Your instructions: Copy without pictures. Please restate each line of the listing exactly.

*** Block opens ***

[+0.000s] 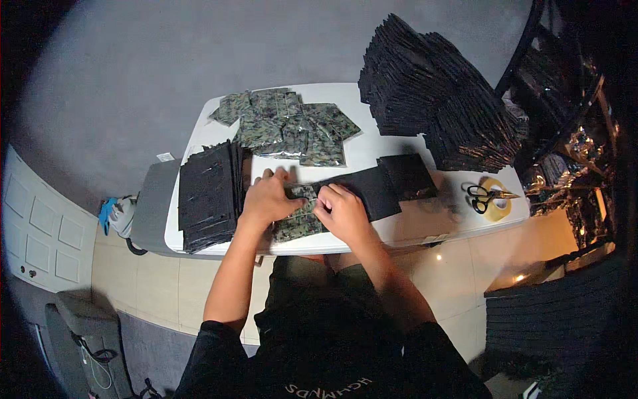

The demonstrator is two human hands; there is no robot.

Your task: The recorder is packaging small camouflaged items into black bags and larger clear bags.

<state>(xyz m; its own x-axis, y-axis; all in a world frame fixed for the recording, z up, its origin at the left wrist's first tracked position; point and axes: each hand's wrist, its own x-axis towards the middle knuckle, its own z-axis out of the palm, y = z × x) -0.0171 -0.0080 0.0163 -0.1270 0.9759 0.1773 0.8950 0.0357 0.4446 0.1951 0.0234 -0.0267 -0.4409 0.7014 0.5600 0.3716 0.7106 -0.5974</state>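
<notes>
A camouflage-patterned flat piece [297, 225] lies at the table's front edge, between and under my two hands. My left hand [267, 201] rests on its left side, fingers stretched forward and thumb pointing across it. At its right edge, my right hand [341, 210] has its fingers curled in a pinch on the piece; the fingertips are partly hidden. Just behind that hand are flat black pieces [373, 189], with another black piece [409, 175] overlapping farther right. A tall stack of black pieces [209, 193] stands left of my left hand.
Several camouflage pieces in shiny clear wrapping [286, 130] lie at the back of the white table [352, 93]. A large fanned pile of black pieces [438, 93] covers the back right. Black-handled scissors [488, 196] lie on a tape roll [500, 208] near the right edge.
</notes>
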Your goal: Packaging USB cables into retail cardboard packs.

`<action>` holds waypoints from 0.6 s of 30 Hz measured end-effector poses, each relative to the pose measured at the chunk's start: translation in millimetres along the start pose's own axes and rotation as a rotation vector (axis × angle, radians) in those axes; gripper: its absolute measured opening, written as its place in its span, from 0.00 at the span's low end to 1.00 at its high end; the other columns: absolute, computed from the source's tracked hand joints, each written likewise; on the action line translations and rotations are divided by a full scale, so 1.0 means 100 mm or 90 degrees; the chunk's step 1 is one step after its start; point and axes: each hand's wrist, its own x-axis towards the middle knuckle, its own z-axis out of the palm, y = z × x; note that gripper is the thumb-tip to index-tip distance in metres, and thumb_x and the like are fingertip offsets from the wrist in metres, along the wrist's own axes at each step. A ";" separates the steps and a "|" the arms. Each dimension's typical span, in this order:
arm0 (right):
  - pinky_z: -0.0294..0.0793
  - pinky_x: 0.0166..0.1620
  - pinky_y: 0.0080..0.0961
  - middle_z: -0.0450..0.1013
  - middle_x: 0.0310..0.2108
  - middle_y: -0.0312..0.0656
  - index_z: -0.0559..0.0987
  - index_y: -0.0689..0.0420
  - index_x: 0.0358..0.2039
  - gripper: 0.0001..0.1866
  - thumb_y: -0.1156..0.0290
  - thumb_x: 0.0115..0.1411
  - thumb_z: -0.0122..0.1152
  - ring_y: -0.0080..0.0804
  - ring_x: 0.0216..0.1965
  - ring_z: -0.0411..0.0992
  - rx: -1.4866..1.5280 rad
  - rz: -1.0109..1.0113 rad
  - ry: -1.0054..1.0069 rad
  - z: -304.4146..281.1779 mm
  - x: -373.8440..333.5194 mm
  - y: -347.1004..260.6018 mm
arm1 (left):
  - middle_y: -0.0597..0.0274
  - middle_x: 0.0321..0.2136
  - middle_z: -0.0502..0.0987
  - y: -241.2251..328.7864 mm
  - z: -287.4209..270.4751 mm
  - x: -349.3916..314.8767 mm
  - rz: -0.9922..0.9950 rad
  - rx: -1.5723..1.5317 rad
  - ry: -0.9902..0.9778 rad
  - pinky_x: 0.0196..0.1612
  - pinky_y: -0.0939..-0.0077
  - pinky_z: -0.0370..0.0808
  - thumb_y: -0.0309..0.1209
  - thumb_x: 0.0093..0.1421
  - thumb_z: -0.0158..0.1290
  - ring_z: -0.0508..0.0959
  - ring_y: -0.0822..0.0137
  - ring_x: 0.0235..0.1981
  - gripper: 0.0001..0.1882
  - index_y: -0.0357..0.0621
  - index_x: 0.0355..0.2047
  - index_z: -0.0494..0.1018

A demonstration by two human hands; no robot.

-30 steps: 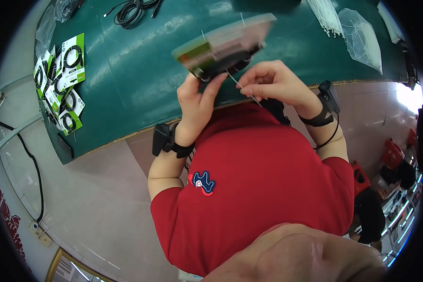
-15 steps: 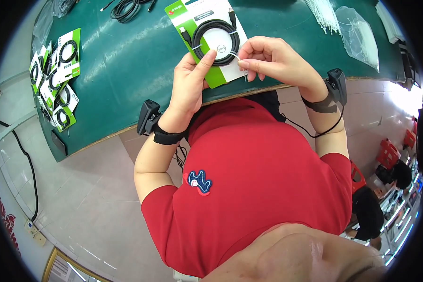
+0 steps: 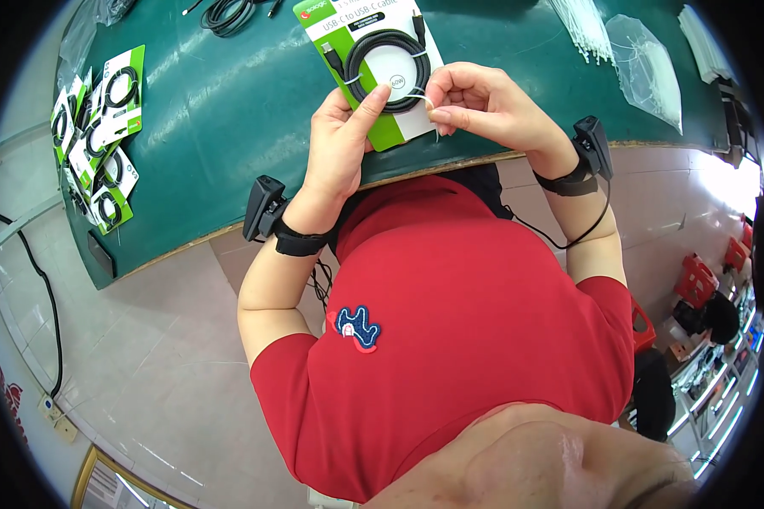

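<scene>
My left hand [image 3: 342,144] grips the lower left edge of a green and white backing card [image 3: 388,132], its thumb pressed on the front. On the card lies a coiled black cable [image 3: 354,61] with two plugs, bound by pale ties at its sides. A white cable tie [image 3: 419,97] loops over the coil's lower right part. My right hand [image 3: 486,106] pinches this tie between thumb and fingertips, just right of the card. The back of the card and most of my left fingers are hidden.
Several carded cables [image 3: 102,140] lie heaped at the left of the green table [image 3: 229,127]. A loose black cable [image 3: 227,17] rests at the far edge. White cable ties [image 3: 582,30] and a clear bag [image 3: 645,72] of them lie far right. A dark flat object [image 3: 101,254] sits at the left corner.
Both hands and the card sit slightly higher in the view. My right hand has shifted a little left, still pinching the tie.
</scene>
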 end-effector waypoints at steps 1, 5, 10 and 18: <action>0.74 0.37 0.15 0.71 0.35 0.36 0.74 0.62 0.37 0.05 0.77 0.61 0.60 0.19 0.33 0.73 -0.010 0.003 0.011 0.01 0.00 0.01 | 0.62 0.36 0.79 0.00 0.00 0.01 0.000 -0.001 -0.001 0.31 0.83 0.78 0.34 0.63 0.57 0.80 0.75 0.34 0.12 0.40 0.42 0.73; 0.75 0.37 0.15 0.72 0.35 0.37 0.76 0.64 0.36 0.05 0.79 0.60 0.60 0.19 0.34 0.73 -0.050 -0.005 0.051 0.07 0.02 0.01 | 0.62 0.36 0.79 0.02 0.02 0.01 -0.010 -0.030 0.005 0.30 0.83 0.78 0.34 0.64 0.57 0.80 0.76 0.33 0.12 0.39 0.42 0.73; 0.73 0.34 0.14 0.74 0.34 0.37 0.78 0.64 0.34 0.03 0.81 0.58 0.62 0.19 0.33 0.73 -0.230 -0.125 0.145 0.10 0.06 0.04 | 0.60 0.37 0.79 0.08 0.06 0.00 -0.036 -0.101 0.011 0.31 0.80 0.80 0.34 0.64 0.56 0.80 0.73 0.33 0.13 0.39 0.42 0.72; 0.67 0.28 0.13 0.76 0.33 0.38 0.79 0.62 0.33 0.04 0.81 0.56 0.64 0.17 0.27 0.69 -0.395 -0.266 0.263 0.21 0.08 0.20 | 0.59 0.37 0.79 0.06 0.04 0.02 -0.020 -0.094 -0.004 0.32 0.75 0.82 0.34 0.64 0.56 0.81 0.70 0.34 0.13 0.38 0.42 0.72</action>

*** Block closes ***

Answer box:
[+0.000s] 

The demonstrator is two human hands; there is no robot.

Your task: The recorder is packaging small camouflaged items into black bags and larger clear bags.

<state>(xyz m; its own x-axis, y-axis; all in a world frame fixed for the recording, z up, its origin at the left wrist's first tracked position; point and axes: each hand's wrist, its own x-axis towards the middle knuckle, its own z-axis out of the palm, y = z × x) -0.0171 -0.0080 0.0163 -0.1270 0.9759 0.1773 0.8950 0.0357 0.4446 0.1951 0.0234 -0.0267 -0.4409 0.7014 0.5600 0.3716 0.7106 -0.5974</state>
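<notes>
A camouflage-patterned flat piece [297, 225] lies at the table's front edge, between and under my two hands. My left hand [267, 201] rests on its left side, fingers stretched forward and thumb pointing across it. At its right edge, my right hand [341, 210] has its fingers curled in a pinch on the piece; the fingertips are partly hidden. Just behind that hand are flat black pieces [373, 189], with another black piece [409, 175] overlapping farther right. A tall stack of black pieces [209, 193] stands left of my left hand.
Several camouflage pieces in shiny clear wrapping [286, 130] lie at the back of the white table [352, 93]. A large fanned pile of black pieces [438, 93] covers the back right. Black-handled scissors [488, 196] lie on a tape roll [500, 208] near the right edge.
</notes>
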Your goal: Packaging USB cables into retail cardboard packs.

`<action>` holds waypoints from 0.6 s of 30 Hz measured end-effector poses, each relative to the pose measured at the chunk's start: translation in millimetres along the start pose's own axes and rotation as a rotation vector (axis × angle, radians) in those axes; gripper: its absolute measured opening, written as its place in its span, from 0.00 at the span's low end to 1.00 at its high end; the other columns: absolute, computed from the source's tracked hand joints, each written likewise; on the action line translations and rotations are divided by a full scale, so 1.0 means 100 mm or 90 degrees; the chunk's step 1 is one step after its start; point and axes: each hand's wrist, its own x-axis towards the middle knuckle, its own z-axis out of the palm, y = z × x; note that gripper is the thumb-tip to index-tip distance in metres, and thumb_x and the like are fingertip offsets from the wrist in metres, along the wrist's own axes at each step. A ";" separates the steps and a "|" the arms. Each dimension's typical span, in this order:
arm0 (right):
  - pinky_z: -0.0294..0.0793
  - pinky_x: 0.0166..0.1620
  - pinky_y: 0.0080..0.0961
  - middle_z: -0.0450..0.1013
  - middle_x: 0.0310..0.2108
  - middle_y: -0.0312..0.0656
  - index_z: -0.0559..0.0987
  - index_y: -0.0689..0.0420
  - index_x: 0.0358..0.2039
  - gripper: 0.0001..0.1866
  - thumb_y: -0.1156..0.0290
  - thumb_x: 0.0115..0.1411
  - thumb_z: -0.0122..0.1152
  - ring_y: -0.0080..0.0804
  - ring_x: 0.0216..0.1965
  - ring_z: -0.0411..0.0992
  - rx: -1.4866..1.5280 rad
  - rz: -1.0109..1.0113 rad
  - ry: -1.0054..1.0069 rad
  - z: -304.4146..281.1779 mm
  - x: -373.8440..333.5194 mm
  - y: -347.1004..260.6018 mm
arm1 (left):
  - middle_y: -0.0597..0.0274
  - middle_x: 0.0321..0.2136
  - middle_z: -0.0502..0.0987
  - y: -241.2251..328.7864 mm
  - z: -287.4209..270.4751 mm
  - x: -349.3916..314.8767 mm
  - rz: -0.9922..0.9950 rad
  - rx: -1.5723..1.5317 rad
  - ry: -0.9902..0.9778 rad
  - pinky_x: 0.0196..0.1612
  - pinky_y: -0.0939..-0.0077
  - pinky_z: -0.0370..0.0808
  - thumb_y: -0.0309..0.1209
  - thumb_x: 0.0093..0.1421
  - thumb_z: -0.0158..0.1290
  - ring_z: -0.0508..0.0959
  - ring_y: -0.0822..0.0137
  - ring_x: 0.0235..0.1981
  - gripper: 0.0001..0.1882
  - index_y: -0.0357..0.0621
  - index_x: 0.0355..0.2047
  - index_z: -0.0494..0.1018

A demonstration by two human hands; no robot.

-30 steps: 
-15 steps: 
+0 steps: 

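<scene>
My left hand [image 3: 342,144] grips the lower left edge of a green and white backing card [image 3: 388,132], its thumb pressed on the front. On the card lies a coiled black cable [image 3: 354,61] with two plugs, bound by pale ties at its sides. A white cable tie [image 3: 419,97] loops over the coil's lower right part. My right hand [image 3: 486,106] pinches this tie between thumb and fingertips, just right of the card. The back of the card and most of my left fingers are hidden.
Several carded cables [image 3: 102,140] lie heaped at the left of the green table [image 3: 229,127]. A loose black cable [image 3: 227,17] rests at the far edge. White cable ties [image 3: 582,30] and a clear bag [image 3: 645,72] of them lie far right. A dark flat object [image 3: 101,254] sits at the left corner.
Both hands and the card sit slightly higher in the view. My right hand has shifted a little left, still pinching the tie.
</scene>
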 end-effector waypoints at steps 1, 5, 10 and 18: <action>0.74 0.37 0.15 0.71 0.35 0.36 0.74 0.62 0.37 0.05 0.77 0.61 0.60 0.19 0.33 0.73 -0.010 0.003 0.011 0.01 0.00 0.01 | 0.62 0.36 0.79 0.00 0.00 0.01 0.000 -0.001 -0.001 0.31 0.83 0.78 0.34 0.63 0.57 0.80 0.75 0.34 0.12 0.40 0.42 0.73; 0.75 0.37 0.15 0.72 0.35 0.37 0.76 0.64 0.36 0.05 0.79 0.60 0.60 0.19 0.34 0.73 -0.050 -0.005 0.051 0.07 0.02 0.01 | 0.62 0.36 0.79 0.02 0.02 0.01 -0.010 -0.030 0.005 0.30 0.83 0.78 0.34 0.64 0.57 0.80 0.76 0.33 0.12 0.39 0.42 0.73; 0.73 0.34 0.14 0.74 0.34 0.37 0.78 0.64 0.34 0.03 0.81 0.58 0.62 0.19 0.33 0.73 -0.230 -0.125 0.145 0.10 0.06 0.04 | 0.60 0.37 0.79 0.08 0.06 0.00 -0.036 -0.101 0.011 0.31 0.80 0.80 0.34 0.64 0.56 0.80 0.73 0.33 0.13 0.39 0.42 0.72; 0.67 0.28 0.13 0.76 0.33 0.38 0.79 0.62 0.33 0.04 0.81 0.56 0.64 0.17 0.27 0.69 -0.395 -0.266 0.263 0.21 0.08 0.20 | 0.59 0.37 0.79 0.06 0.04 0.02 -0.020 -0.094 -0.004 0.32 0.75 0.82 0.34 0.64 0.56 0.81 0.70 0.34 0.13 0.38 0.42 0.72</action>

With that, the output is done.